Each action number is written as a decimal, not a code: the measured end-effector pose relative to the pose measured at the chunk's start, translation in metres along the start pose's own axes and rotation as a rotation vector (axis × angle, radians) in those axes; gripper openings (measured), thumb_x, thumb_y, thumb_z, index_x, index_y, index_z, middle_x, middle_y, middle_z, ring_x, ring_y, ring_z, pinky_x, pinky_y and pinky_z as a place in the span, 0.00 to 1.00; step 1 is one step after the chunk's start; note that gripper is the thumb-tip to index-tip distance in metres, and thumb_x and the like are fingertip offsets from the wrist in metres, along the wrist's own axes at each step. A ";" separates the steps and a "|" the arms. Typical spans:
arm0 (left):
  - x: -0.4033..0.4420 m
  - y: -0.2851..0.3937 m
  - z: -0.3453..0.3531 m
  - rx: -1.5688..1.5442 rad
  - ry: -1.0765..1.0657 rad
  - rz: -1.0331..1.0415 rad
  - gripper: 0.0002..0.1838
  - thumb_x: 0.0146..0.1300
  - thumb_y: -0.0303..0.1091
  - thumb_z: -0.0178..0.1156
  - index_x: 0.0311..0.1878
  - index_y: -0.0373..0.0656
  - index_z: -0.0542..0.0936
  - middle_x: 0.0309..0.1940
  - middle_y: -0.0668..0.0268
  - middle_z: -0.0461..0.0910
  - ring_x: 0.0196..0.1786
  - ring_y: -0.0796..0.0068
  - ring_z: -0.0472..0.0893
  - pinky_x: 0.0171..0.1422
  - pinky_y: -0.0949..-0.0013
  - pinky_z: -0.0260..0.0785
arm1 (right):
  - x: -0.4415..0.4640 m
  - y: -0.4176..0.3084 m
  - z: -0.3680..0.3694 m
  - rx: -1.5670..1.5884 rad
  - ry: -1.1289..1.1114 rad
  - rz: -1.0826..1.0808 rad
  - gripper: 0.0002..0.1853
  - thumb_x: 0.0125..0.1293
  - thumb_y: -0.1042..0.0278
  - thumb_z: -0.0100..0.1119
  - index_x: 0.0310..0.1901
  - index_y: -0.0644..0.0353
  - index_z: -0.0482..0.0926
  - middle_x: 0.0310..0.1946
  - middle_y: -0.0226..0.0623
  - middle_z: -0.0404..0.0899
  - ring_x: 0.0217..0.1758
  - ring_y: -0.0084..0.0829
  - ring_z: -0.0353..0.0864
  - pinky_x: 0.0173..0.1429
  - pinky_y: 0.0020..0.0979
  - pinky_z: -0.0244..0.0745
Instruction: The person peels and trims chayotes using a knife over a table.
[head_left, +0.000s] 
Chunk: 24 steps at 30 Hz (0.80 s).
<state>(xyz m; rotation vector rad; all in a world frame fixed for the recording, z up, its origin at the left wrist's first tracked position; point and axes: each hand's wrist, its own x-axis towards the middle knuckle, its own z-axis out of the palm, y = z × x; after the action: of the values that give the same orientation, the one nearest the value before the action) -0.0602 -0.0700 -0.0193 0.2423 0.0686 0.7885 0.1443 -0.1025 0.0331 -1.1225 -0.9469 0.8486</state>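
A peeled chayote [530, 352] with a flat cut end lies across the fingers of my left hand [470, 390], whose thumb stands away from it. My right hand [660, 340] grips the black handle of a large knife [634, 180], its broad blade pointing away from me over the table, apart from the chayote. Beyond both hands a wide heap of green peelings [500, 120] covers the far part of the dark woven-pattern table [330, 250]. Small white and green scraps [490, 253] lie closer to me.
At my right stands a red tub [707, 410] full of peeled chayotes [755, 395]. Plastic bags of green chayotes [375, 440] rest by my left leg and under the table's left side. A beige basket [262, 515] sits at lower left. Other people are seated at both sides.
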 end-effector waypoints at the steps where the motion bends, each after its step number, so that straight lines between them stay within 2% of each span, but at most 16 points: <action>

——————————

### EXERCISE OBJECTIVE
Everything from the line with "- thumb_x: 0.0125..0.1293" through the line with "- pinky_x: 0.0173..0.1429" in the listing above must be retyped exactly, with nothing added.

### EXPECTED OUTPUT
  - thumb_x: 0.0125..0.1293
  - thumb_y: -0.1042..0.0278
  - thumb_z: -0.0100..0.1119
  - index_x: 0.0310..0.1901
  - index_y: -0.0644..0.0353
  - index_z: -0.0482..0.0926
  - middle_x: 0.0310..0.1946
  - middle_y: -0.0226..0.0623
  - middle_z: -0.0404..0.0899
  - ring_x: 0.0217..0.1758
  - ring_y: -0.0084..0.0829
  - ring_z: -0.0353..0.0864
  - pinky_x: 0.0173..0.1429

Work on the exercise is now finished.